What the task requires:
Take the entries that follow and return exactly the lines from the one holding "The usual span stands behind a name" through the one holding "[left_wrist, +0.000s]", both included. Nothing else is needed.

(Stored entries)

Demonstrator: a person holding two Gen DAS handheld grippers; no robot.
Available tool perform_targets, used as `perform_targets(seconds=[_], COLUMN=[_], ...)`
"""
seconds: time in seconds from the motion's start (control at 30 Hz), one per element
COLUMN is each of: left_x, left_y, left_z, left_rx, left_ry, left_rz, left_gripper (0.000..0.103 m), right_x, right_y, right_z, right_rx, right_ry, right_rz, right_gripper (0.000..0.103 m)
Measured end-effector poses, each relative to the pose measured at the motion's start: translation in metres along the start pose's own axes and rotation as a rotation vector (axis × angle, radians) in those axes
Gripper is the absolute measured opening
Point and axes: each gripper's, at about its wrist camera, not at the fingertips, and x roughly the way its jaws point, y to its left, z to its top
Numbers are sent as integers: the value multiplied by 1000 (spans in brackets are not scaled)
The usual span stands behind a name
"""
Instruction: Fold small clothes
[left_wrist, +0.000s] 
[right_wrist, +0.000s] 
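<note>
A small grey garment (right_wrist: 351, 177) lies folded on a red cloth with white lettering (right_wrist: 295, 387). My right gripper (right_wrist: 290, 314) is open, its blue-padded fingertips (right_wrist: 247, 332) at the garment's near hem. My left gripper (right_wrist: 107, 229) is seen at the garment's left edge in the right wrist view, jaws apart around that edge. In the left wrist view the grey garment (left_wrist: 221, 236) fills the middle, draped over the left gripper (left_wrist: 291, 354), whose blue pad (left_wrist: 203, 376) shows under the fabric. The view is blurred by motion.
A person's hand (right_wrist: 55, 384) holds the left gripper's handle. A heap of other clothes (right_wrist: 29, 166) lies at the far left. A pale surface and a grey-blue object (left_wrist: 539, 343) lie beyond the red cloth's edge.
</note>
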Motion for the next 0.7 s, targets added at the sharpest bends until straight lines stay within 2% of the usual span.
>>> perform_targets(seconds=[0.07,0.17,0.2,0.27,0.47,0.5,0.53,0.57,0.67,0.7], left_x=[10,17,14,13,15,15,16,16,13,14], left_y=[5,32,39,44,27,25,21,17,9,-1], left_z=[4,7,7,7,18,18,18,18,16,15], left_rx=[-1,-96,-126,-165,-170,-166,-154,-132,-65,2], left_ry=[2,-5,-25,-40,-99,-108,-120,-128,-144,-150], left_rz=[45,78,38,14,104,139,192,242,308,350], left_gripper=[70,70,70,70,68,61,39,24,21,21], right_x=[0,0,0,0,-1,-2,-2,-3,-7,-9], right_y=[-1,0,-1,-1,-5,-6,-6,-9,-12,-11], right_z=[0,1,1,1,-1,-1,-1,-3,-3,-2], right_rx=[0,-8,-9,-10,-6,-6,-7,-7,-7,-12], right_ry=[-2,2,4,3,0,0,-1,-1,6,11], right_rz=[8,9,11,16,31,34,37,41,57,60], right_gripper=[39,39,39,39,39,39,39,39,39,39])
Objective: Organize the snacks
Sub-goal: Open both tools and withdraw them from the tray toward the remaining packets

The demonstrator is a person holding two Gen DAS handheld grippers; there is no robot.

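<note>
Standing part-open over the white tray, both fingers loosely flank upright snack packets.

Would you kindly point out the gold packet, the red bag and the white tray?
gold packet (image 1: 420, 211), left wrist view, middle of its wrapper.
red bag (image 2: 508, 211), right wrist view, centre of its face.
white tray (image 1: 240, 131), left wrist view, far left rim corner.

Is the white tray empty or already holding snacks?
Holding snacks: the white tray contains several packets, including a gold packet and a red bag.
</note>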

Answer:
The usual span stands behind a name
"""
Instruction: Fold small clothes
[left_wrist, +0.000s] 

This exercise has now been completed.